╭─ STORED DATA

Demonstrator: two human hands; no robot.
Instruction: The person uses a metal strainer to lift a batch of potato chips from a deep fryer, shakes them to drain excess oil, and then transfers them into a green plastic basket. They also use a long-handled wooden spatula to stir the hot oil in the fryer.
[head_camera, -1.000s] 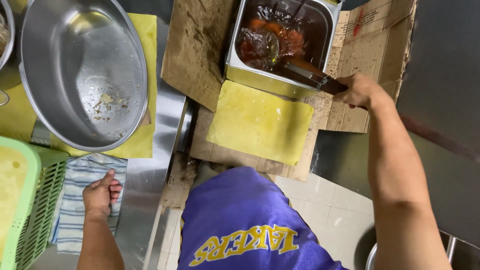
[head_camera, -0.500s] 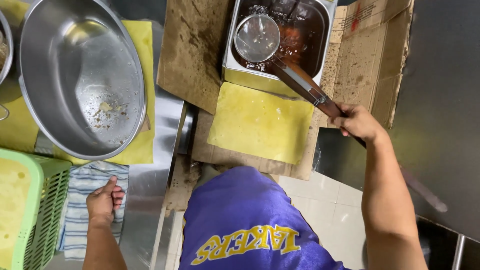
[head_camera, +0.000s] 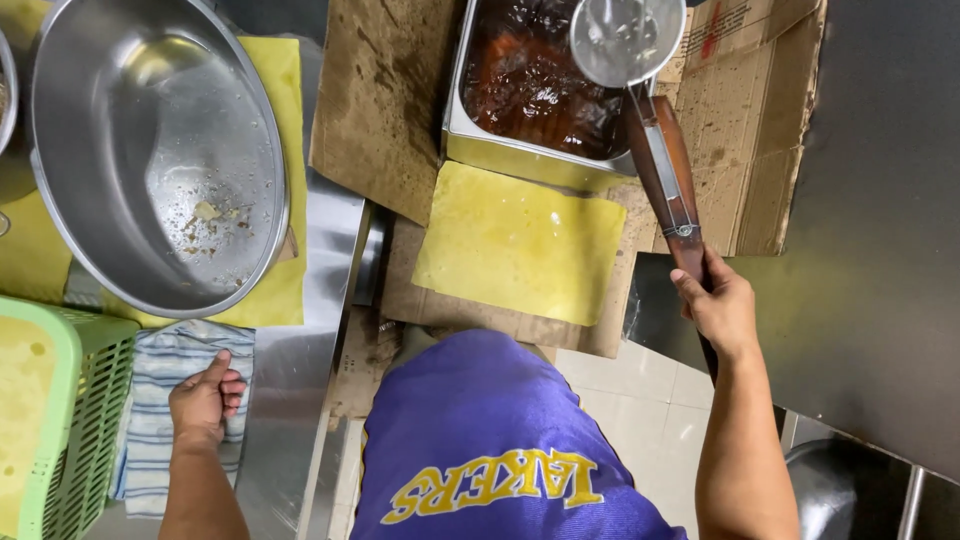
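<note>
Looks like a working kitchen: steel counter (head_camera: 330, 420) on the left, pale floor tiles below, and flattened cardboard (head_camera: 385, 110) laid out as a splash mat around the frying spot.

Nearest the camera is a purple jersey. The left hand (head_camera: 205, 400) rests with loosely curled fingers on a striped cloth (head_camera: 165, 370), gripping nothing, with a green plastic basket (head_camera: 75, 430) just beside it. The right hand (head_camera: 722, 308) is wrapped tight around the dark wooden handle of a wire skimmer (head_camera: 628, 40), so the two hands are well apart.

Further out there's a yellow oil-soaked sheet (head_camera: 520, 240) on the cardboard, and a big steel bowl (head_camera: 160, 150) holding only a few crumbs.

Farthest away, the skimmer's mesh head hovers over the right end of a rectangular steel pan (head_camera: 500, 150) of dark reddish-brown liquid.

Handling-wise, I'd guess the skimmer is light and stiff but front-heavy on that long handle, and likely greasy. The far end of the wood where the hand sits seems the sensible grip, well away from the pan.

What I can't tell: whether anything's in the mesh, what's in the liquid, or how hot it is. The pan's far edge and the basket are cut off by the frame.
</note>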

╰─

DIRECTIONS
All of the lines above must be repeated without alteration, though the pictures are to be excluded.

EXERCISE ANSWER
Demonstrator: two human hands; no robot.
Instruction: The person uses a metal strainer to lift a batch of potato chips from a deep fryer, shakes them to drain excess oil, and then transfers them into a green plastic basket. They also use a long-handled wooden spatula to stir the hot oil in the fryer.
[head_camera, -1.000s] 
[head_camera, -0.500s] 
[head_camera, +0.000s] 
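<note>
Looks like a working kitchen: steel counter (head_camera: 330, 420) on the left, pale floor tiles below, and flattened cardboard (head_camera: 385, 110) laid out as a splash mat around the frying spot.

Nearest the camera is a purple jersey. The left hand (head_camera: 205, 400) rests with loosely curled fingers on a striped cloth (head_camera: 165, 370), gripping nothing, with a green plastic basket (head_camera: 75, 430) just beside it. The right hand (head_camera: 722, 308) is wrapped tight around the dark wooden handle of a wire skimmer (head_camera: 628, 40), so the two hands are well apart.

Further out there's a yellow oil-soaked sheet (head_camera: 520, 240) on the cardboard, and a big steel bowl (head_camera: 160, 150) holding only a few crumbs.

Farthest away, the skimmer's mesh head hovers over the right end of a rectangular steel pan (head_camera: 500, 150) of dark reddish-brown liquid.

Handling-wise, I'd guess the skimmer is light and stiff but front-heavy on that long handle, and likely greasy. The far end of the wood where the hand sits seems the sensible grip, well away from the pan.

What I can't tell: whether anything's in the mesh, what's in the liquid, or how hot it is. The pan's far edge and the basket are cut off by the frame.
</note>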

The answer given above is complete.